Alec, a breve Van Hooijdonk si svincolerà dal NAC Breda e diventerà un calciatore del Bologna: cosa ne pensi di lui? «Parliamo di un attaccante di sicure prospettive e dunque di una scommessa interessante. Nonostante la giovane età, ha già dimostrato di avere diversi numeri nel proprio bagaglio tecnico, perché sa segnare su azione manovrata, di testa e da fermo: insomma, non è una punta monodimensionale, caratteristica che lo accomuna al più celebre papà Pierre. L’unico dubbio che ho riguarda la categoria nella quale si è messo in luce, cioè la seconda serie olandese. Nel corso degli anni in quella cadetteria si sono espressi molto bene giocatori come Huntelaar o Van Persie, ma anche elementi capaci di fare trenta gol in una stagione per poi sparire dai radar».

Dalla Eerste Divisie alla Serie A senza tappe intermedie: il ragazzo riuscirà a non accusare troppo questo salto? «In effetti Van Hooijdonk arriva in A dopo aver soltanto assaggiato l’Eredivisie (136 minuti nel 2018-2018, ndr), un balzo certamente pieno di incognite, ma ricordo che ai tempi l’acquisto di Schouten destò le stesse perplessità, eppure il buon Jerdy ha avuto un ottimo impatto col nostro campionato. Allo stesso tempo, la storia recente ci dice che i difensori e i centrocampisti passati dalla massima serie olandese a quella italiana sono riusciti ad affermarsi meglio di quanto non abbiano fatto ali e centravanti, penso ad esempio a Kluivert nella Roma o a Lammers nell’Atalanta: spero che Van Hooijdonk riesca a smentire questa tendenza».

Hai citato Schouten, che venne pescato dal piccolo Excelsior appena retrocesso e ora ha addosso gli occhi di diverse big: ti aspettavi questa sua crescita? «Ho trovato subito che avesse approcciato bene la Serie A, ma non credevo potesse crescere così tanto.

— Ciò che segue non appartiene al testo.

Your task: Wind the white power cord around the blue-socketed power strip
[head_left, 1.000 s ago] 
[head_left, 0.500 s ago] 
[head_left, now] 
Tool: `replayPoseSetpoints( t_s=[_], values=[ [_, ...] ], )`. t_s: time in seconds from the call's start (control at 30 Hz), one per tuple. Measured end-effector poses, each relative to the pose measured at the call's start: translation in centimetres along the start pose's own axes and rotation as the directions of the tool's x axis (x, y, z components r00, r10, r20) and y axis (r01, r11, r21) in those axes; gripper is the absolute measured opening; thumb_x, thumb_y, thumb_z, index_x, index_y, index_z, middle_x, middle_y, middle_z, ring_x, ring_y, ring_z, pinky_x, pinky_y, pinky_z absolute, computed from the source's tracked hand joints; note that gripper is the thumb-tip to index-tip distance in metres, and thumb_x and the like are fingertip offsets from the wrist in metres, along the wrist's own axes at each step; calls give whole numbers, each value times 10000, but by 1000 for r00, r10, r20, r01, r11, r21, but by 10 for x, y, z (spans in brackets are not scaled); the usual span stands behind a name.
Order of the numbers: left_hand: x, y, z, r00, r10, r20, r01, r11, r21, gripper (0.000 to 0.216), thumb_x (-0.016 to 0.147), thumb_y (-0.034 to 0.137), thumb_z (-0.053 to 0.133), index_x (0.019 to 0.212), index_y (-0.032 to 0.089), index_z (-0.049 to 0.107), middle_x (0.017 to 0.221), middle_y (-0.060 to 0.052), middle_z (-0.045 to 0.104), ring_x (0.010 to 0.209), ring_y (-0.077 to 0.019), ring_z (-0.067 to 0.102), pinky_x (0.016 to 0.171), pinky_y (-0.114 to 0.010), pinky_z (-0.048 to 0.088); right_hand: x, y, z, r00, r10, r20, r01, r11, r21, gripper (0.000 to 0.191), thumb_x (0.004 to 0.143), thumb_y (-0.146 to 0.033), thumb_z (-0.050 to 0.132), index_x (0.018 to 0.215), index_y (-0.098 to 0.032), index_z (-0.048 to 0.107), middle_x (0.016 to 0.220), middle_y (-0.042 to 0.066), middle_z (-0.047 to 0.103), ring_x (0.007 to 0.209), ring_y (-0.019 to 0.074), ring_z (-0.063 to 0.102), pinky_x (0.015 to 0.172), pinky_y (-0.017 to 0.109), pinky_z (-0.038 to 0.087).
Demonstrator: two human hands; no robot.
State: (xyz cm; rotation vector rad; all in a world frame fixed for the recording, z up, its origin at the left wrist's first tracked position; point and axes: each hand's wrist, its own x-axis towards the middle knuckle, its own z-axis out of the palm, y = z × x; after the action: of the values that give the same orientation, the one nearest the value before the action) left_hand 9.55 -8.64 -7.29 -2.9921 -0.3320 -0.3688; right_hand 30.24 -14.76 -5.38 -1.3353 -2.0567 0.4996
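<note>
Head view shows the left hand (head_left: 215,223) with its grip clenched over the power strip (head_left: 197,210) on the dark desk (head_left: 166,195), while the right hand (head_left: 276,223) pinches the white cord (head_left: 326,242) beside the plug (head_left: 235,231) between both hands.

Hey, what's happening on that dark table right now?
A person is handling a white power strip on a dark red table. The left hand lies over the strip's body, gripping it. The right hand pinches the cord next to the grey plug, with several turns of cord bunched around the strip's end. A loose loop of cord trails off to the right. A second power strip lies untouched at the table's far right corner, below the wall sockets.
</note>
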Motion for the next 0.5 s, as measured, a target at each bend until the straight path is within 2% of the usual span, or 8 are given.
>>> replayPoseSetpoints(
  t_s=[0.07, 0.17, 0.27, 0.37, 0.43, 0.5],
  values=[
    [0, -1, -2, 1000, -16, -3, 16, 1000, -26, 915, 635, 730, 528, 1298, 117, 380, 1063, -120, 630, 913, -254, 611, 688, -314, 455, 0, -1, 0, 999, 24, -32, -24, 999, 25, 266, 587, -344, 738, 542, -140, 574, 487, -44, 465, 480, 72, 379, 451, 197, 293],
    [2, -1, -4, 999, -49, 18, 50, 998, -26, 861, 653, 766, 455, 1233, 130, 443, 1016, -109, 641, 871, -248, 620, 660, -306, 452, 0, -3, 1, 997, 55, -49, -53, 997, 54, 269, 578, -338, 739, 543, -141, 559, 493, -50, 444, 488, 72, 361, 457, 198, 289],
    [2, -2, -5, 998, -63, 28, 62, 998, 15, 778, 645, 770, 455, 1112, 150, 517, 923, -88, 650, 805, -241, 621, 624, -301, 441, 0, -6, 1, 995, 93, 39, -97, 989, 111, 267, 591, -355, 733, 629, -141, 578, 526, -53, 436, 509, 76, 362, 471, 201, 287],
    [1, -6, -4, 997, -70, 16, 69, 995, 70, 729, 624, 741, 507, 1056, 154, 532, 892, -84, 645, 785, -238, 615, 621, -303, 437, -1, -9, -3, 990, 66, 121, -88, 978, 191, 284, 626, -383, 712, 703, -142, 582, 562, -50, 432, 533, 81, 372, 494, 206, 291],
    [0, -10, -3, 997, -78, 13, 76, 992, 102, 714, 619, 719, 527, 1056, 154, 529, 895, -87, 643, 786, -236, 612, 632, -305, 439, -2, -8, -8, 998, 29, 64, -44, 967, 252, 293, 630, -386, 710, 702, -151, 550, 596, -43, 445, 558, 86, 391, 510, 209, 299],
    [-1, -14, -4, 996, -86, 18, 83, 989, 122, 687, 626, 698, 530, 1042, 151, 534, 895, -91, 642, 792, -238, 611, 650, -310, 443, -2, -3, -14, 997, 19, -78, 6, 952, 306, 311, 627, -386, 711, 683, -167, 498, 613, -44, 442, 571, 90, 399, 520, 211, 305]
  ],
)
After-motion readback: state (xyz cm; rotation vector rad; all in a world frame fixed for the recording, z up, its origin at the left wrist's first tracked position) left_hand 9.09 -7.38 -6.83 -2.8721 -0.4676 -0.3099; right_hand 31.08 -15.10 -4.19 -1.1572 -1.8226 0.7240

Lo vedo migliorato dal punto di vista sia tattico che fisico, e a questo punto non mi stupirei se un domani dovesse finire nel giro della Nazionale. Con le debite proporzioni, credo che Schouten abbia avuto una maturazione sorprendente tanto quanto quella di de Roon, che in patria non era affatto considerato nel momento in cui fu acquistato dall’Atalanta. Parliamo infatti di un giocatore che militava in compagini di metà classifica in Eredivisie: nessuno si sarebbe mai aspettato che potesse diventare il perno di una squadra da primi otto posti in Champions League e disputare un Europeo con l’Olanda da titolare».

Discorso diverso per Dijks e Denswil, mai costante il primo e mai convincente il secondo: credi che possano ancora avere qualche margine di miglioramento? «Sono due classe 1993 e ritengo che il loro livello attuale sia il massimo a cui possono aspirare, non li vedo più in alto di così. Su Dijks ci sono un po’ di rimpianti perché gli infortuni lo hanno notevolmente frenato, Denswil invece non ha mai convinto del tutto né in Olanda nell’Ajax né in Belgio nel Club Brugge, nonostante i vari titoli vinti: purtroppo non ha mai offerto con continuità quel tipo di prestazioni che avevano attirato parecchie attenzioni su di lui all’età di 19-20 anni».

Denswil avrebbe tutto per imporsi, ma in Italia non puoi permetterti certi cali di attenzione e concentrazione… «Il problema degli errori causati da scarsa concentrazione se lo trascina dietro da sempre, è il suo principale difetto, ed è un vero peccato perché fisicamente e tecnicamente non è un calciatore di basso profilo, anzi. Se però arrivato a 28 anni il tuo tallone d’Achille è lo stesso che avevi a 19, significa che evidentemente c’è un problema insormontabile sul piano della mentalità che non rende possibile il passaggio ad un livello superiore».